Over the next few weeks, he said ministers would "review every aspect of our work to mend our broken society".
He pledged a "concerted, all out war on gangs and gang culture", which he said was a "major criminal disease that has infected streets and estates across our country".
"Stamping out these gangs should be a new national priority," he said - adding that a cross-government programme would look at "every aspect of this problem".
He has already announced plans to give police more powers to demand face masks are removed and to allow "gang injunctions" for over-18s, launched in England and Wales in January, to be used for children and adults.
Tackling gang culture was the subject of a meeting involving Home Secretary Theresa May, ministers and Acting Metropolitan Police Commissioner Tim Godwin on Monday.
Mrs May said there were "no quick fixes" and every angle, including schools, communities and jobs and benefits, must be considered.School discipline
Mr Cameron also said he wanted a "family test" applied to all domestic policies to ensure they did not undermine or "stop families from being together".

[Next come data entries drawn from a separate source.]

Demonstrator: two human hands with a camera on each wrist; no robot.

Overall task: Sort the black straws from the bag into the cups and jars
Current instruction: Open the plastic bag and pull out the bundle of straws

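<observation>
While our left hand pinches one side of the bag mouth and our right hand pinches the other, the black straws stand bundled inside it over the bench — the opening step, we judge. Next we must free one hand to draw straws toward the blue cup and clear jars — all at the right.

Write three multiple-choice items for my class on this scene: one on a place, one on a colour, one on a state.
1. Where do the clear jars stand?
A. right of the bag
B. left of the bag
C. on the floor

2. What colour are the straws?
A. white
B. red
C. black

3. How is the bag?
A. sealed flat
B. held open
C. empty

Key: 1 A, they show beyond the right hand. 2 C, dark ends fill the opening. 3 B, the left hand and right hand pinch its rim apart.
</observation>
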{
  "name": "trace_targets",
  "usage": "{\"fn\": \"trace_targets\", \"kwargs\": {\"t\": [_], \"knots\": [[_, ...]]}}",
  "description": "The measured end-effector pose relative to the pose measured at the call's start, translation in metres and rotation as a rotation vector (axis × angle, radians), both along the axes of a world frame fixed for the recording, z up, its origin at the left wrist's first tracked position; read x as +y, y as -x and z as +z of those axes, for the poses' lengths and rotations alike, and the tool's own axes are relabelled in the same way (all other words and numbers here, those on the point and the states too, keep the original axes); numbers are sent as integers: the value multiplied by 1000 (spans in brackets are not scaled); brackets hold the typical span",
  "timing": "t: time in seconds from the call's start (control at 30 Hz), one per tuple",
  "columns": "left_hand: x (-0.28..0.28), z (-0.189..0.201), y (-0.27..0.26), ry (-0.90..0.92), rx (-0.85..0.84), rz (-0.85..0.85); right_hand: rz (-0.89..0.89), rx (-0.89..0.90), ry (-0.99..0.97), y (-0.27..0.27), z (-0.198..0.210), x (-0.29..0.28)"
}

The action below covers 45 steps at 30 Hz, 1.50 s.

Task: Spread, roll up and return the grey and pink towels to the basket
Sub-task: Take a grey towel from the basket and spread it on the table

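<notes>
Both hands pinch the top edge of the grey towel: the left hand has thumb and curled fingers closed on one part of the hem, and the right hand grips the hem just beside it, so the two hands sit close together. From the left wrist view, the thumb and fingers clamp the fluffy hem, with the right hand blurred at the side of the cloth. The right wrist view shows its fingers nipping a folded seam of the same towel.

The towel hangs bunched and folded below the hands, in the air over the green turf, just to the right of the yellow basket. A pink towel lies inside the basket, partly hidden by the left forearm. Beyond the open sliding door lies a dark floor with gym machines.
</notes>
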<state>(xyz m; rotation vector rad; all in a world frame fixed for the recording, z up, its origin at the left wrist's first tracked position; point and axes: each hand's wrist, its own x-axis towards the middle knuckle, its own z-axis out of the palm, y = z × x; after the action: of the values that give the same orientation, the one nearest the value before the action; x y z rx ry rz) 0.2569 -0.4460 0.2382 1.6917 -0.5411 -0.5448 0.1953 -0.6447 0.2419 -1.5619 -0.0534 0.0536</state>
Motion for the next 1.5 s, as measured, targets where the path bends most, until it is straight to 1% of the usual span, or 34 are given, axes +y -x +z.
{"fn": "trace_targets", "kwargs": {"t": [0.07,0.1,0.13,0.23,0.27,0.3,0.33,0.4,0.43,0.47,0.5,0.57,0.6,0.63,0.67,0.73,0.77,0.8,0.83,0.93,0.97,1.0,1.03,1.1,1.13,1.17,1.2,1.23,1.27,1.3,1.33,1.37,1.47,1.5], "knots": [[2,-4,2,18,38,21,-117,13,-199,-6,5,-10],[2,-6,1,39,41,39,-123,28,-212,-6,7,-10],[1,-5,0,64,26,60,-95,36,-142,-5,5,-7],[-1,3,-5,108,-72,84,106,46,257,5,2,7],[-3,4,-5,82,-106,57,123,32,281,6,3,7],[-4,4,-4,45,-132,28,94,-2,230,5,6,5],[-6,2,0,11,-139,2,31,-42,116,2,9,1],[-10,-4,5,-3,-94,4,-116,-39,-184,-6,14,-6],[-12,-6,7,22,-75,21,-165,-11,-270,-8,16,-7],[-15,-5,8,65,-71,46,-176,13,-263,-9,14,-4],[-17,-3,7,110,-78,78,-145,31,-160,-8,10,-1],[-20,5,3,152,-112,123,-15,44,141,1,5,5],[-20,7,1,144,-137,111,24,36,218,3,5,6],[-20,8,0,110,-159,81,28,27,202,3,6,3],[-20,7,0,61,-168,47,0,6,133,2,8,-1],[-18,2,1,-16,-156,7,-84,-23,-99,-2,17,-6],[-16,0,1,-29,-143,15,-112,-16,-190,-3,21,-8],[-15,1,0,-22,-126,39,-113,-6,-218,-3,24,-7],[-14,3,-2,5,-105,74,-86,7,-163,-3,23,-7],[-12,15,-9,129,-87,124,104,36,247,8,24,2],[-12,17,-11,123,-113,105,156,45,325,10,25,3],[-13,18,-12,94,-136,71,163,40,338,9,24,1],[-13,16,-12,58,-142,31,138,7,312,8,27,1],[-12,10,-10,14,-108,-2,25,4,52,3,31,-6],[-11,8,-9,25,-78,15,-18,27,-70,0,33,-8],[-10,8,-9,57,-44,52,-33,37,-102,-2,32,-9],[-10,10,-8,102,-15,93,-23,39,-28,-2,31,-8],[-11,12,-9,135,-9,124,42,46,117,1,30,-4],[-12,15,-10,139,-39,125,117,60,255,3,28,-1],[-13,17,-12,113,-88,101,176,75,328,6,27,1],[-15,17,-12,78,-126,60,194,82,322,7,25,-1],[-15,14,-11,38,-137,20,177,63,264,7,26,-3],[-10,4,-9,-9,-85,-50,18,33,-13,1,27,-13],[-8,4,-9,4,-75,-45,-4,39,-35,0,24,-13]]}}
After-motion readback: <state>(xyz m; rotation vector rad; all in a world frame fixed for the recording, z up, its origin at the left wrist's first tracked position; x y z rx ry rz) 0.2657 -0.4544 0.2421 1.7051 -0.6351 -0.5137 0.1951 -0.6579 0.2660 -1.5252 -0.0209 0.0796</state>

Plans to improve parenting would be accelerated, including work to target "troubled" families - the prime minister said his ambition was that the government would "turn around the lives of the 120,000 most troubled families in the country" by the next general election in 2015.

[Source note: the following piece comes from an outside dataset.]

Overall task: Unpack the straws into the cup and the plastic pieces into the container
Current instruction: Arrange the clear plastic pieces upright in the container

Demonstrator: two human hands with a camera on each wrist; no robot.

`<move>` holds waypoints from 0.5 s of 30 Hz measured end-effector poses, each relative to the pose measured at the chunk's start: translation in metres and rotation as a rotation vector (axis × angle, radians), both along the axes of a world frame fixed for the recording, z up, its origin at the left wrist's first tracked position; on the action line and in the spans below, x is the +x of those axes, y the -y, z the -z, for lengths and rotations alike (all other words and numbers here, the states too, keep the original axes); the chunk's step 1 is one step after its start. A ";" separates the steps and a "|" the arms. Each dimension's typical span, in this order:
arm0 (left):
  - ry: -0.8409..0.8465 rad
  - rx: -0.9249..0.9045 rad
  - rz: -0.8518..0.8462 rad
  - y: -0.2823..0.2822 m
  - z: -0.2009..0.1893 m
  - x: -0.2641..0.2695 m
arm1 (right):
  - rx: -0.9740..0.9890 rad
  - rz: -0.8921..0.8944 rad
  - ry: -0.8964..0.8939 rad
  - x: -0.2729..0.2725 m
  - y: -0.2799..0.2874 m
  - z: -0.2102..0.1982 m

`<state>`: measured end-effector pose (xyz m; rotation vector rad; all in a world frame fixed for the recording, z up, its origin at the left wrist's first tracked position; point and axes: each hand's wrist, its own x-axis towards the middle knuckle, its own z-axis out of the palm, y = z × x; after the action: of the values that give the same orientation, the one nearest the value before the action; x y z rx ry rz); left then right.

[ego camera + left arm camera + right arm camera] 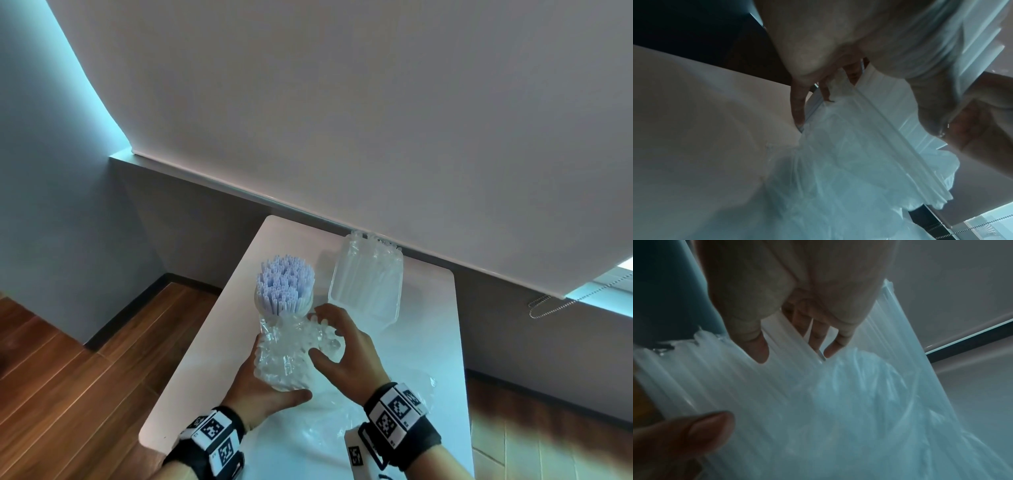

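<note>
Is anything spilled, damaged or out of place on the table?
Nothing looks spilled. The straws stand in the cup. Both hands hold the clear bag of pieces. An empty wrapper lies crumpled near the wrists.

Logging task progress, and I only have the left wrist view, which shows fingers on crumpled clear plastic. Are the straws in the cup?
Observer: Yes. In the head view the straws stand upright in the cup, just beyond the hands.
Operator: Where is the container?
Observer: The clear container sits on the table to the right of the cup, with clear pieces showing at its far end.
Operator: What is the right hand doing?
Observer: The right hand curls over the top of a bag of plastic pieces, while the left hand has a grip on its other side.
</note>
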<state>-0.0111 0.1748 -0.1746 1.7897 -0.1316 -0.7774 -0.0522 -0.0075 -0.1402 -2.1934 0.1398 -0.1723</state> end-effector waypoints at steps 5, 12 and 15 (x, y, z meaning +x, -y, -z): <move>-0.031 -0.029 -0.007 -0.001 -0.001 -0.001 | -0.077 -0.017 0.054 0.000 -0.006 0.007; -0.034 -0.041 0.031 0.000 0.002 0.000 | -0.098 -0.024 0.153 0.002 -0.006 0.013; -0.046 -0.038 0.042 0.000 0.003 -0.001 | -0.119 0.001 0.128 0.000 -0.007 0.012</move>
<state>-0.0119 0.1749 -0.1775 1.7366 -0.1534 -0.8397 -0.0523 -0.0010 -0.1517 -2.2935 0.0602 -0.3278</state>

More police officers were needed on the streets he said, pledging to cut bureaucracy and arguing that those demanding he reverse plans to cut police funding were "missing the point".
He wanted to push "faster" on plans to strengthen school discipline and said ministers would look at the Human Rights Act and health and safety legislation - which he argued had been misrepresented by some in a way that had undermined personal responsibility.
And, following concerns from senior police officers about his plans to take advice from US "supercop" Bill Bratton, he said the US had been dealing with the problem of gangs for longer and it was right to listen and learn to "inspirational" police chiefs.
Downing Street said that officials and ministers were "looking at a whole range" of options before deciding whether benefits should be cut for rioters and looters given non-custodial sentences - something raised by cabinet minister Iain Duncan Smith earlier.
But in a speech at his old school in north London, Mr Miliband warned against "knee-jerk gimmicks".
"The politician's instinct - reach for new legislation, appoint a new adviser, wheel out your old prejudices - will not meet the public's demand for real answers and deep rooted, lasting solutions," he said.
"We've heard it all in the last few days, water cannon, supercops, a daily door knock for gangs and today, more gimmicks. A prime minister, who used to say the answer was to hug a hoodie, now says the answer is to reform our health and safety laws.
"Day by day the prime minister has revealed himself to be reaching for shallow and superficial answers, not the lasting solutions the country needs, based on the wisdom and insights of our communities."
He urged a "national conversation" about the causes of the riots - arguing that commissions had been set up after previous major disturbances to look into the causes.
The police and the government have clashed over the handling of the police response. The Police Federation said on Monday that Mr Cameron was "wrong" to suggest "back office" police officers could be freed up to increase police numbers on the streets - as many did important roles in child protection and domestic violence units.
Some of the Conservatives' coalition partners have also warned against "knee jerk" responses - Lib Dem deputy leader Simon Hughes has warned against treating rioters in social housing differently to others by removing housing and benefits.